▶ _What you are asked to do_: Output range, inclusive: from the line containing "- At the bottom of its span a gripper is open" to the line containing "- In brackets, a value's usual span". Restate those lines from the data below word for word and only those.

*** Block opens ***

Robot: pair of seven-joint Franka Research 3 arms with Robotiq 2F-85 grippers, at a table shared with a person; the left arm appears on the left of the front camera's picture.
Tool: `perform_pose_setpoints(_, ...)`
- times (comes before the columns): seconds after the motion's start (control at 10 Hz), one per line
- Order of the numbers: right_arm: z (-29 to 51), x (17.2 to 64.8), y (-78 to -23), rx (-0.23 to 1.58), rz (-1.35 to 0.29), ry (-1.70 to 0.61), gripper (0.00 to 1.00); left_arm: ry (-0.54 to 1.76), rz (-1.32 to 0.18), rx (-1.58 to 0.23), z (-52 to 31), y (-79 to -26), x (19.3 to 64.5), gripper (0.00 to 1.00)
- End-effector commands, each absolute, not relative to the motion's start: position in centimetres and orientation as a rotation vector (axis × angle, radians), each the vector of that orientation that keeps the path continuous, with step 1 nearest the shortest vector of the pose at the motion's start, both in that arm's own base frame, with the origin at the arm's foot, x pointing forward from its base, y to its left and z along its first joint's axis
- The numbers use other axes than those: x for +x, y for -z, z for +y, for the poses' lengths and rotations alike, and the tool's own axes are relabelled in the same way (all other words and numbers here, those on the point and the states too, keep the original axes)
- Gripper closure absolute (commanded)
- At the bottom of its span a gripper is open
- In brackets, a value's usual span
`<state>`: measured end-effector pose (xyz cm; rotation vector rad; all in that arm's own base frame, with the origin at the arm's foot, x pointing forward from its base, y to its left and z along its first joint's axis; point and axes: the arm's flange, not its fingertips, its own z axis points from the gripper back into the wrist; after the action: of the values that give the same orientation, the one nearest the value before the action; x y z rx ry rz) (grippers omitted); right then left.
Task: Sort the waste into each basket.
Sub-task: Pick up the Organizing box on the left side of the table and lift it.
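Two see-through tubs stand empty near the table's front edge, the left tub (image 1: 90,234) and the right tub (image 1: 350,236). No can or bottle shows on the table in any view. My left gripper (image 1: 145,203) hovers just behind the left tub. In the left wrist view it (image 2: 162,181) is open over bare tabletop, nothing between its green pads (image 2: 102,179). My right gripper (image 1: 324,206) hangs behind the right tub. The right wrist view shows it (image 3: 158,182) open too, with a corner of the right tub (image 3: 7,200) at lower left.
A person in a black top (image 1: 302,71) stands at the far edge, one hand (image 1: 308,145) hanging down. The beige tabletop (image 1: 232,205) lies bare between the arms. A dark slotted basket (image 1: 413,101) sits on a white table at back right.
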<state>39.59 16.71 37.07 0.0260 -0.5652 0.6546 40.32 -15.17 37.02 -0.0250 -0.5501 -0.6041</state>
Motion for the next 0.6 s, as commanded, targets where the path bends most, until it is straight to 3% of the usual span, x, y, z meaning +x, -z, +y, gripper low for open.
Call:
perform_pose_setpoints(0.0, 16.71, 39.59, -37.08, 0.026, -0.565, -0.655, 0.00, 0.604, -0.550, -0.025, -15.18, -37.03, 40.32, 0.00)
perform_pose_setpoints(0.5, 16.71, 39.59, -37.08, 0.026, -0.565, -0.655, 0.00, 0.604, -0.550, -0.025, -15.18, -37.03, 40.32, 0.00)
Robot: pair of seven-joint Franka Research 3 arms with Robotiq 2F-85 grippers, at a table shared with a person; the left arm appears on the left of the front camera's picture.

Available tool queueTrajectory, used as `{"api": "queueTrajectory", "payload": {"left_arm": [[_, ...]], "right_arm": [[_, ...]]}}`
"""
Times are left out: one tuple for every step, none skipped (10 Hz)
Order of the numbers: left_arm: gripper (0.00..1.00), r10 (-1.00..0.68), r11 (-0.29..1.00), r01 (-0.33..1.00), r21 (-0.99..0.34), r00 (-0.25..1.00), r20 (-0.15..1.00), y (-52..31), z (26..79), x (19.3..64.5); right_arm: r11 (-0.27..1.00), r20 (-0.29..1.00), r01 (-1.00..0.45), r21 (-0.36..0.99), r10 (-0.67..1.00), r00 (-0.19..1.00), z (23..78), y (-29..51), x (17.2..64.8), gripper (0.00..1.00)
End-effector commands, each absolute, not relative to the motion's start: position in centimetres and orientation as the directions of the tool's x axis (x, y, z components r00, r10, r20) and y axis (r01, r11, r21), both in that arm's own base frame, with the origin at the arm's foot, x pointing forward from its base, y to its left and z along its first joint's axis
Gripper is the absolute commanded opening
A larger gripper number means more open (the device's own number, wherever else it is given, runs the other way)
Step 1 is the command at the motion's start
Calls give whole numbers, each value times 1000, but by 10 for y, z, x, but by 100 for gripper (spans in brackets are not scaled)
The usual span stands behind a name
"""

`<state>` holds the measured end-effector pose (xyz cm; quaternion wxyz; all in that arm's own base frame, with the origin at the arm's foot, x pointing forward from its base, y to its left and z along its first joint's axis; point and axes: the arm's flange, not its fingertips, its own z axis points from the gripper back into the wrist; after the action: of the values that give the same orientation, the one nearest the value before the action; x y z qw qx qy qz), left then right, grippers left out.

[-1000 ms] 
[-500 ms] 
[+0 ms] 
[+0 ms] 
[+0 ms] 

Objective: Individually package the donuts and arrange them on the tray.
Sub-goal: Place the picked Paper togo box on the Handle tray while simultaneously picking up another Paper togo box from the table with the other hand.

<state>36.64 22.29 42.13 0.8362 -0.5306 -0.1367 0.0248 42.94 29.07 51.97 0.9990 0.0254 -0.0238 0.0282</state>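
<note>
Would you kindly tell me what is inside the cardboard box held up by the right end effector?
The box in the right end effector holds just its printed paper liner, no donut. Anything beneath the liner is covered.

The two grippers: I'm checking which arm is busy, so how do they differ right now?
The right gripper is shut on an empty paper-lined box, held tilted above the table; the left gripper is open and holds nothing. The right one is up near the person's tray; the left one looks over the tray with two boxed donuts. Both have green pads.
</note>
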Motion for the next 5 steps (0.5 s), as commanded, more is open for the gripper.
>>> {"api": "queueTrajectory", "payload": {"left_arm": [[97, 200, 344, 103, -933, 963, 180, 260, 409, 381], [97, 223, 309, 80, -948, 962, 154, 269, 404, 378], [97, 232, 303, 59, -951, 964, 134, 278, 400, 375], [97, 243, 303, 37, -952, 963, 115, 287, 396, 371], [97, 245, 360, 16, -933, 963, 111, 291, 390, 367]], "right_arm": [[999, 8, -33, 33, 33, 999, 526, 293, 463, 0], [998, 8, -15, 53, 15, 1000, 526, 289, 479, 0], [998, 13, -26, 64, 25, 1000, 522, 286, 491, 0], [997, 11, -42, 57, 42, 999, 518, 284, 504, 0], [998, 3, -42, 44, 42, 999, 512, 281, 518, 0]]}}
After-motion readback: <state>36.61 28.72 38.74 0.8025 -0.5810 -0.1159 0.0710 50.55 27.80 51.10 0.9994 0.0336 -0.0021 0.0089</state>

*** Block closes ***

▶ _Exercise response_:
- At the bottom of its span a gripper is open
- In brackets, a value's usual span

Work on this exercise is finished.